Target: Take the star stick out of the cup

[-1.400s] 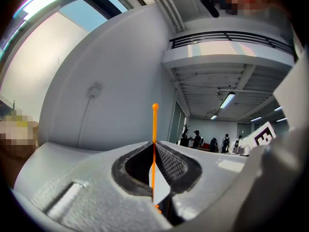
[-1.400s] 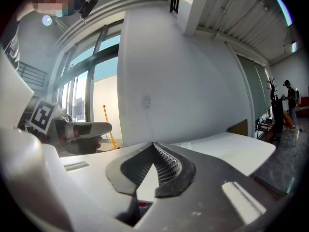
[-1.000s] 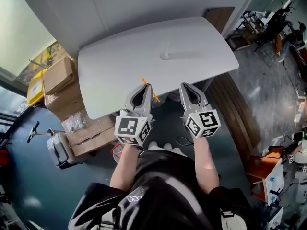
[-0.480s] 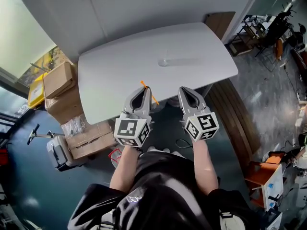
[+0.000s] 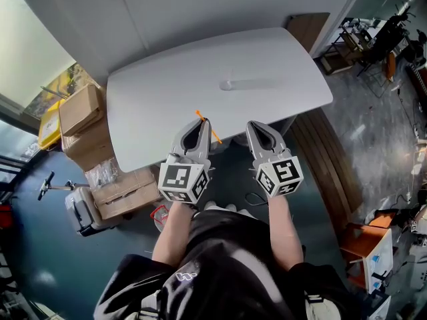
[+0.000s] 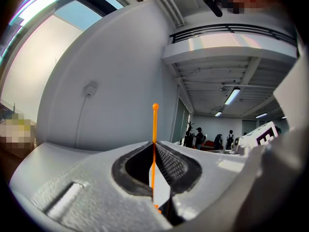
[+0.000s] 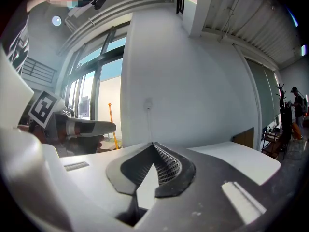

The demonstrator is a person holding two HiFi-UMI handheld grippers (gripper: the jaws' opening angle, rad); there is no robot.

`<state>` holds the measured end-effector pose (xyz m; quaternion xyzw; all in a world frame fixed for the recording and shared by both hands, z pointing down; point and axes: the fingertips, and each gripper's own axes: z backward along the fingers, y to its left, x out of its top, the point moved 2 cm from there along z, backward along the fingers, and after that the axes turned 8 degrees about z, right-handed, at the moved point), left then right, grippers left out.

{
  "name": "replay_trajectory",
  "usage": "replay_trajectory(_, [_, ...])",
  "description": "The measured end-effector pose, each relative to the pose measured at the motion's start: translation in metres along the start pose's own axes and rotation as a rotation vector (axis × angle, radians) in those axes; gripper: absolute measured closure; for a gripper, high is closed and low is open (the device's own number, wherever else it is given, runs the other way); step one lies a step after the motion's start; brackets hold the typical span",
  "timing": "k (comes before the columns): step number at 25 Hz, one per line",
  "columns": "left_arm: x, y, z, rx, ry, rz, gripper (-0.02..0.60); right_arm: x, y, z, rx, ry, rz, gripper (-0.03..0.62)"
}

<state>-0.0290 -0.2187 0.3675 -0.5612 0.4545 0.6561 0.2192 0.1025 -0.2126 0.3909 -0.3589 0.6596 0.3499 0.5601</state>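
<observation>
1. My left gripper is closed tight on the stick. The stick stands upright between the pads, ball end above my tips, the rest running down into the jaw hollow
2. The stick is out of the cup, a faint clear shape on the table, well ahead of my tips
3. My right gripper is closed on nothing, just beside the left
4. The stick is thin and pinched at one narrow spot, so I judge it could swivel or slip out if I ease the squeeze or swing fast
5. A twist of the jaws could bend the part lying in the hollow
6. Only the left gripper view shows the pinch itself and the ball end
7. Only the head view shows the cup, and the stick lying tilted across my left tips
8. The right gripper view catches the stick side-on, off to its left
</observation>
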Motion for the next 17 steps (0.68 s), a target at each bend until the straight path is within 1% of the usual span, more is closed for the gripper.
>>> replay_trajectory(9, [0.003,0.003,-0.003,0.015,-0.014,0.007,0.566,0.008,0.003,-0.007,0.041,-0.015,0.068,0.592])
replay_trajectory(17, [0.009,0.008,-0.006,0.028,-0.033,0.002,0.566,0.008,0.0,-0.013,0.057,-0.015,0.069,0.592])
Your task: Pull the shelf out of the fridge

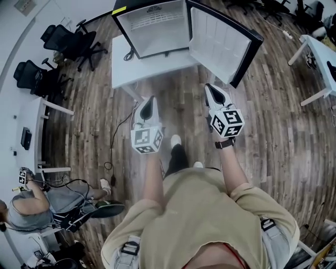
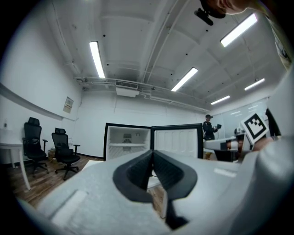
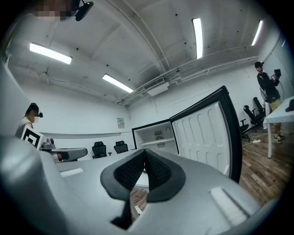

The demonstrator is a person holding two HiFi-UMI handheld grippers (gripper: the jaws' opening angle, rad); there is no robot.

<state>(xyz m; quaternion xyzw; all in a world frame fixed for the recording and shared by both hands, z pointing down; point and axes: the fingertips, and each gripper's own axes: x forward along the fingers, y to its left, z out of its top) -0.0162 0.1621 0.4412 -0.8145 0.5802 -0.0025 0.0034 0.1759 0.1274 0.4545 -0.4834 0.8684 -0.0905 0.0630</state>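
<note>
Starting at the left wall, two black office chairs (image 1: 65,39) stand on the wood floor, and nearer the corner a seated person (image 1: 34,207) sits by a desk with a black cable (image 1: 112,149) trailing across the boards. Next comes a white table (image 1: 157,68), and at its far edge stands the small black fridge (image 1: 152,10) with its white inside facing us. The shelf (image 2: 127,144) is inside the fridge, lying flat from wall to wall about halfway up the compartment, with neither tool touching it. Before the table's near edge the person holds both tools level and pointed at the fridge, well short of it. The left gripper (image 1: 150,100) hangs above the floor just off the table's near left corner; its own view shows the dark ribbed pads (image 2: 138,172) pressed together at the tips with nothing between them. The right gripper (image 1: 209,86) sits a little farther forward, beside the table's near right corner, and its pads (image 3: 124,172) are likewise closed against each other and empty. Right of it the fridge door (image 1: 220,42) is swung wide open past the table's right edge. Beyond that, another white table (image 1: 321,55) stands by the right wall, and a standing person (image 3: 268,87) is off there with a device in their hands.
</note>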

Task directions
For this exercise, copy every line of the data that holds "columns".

Answer to this task
  "timing": "k (comes before the columns): step number at 25 Hz, one per line",
  "columns": "left_arm: x, y, z, rx, ry, rz, gripper (-0.02..0.60); right_arm: x, y, z, rx, ry, rz, gripper (-0.03..0.62)"

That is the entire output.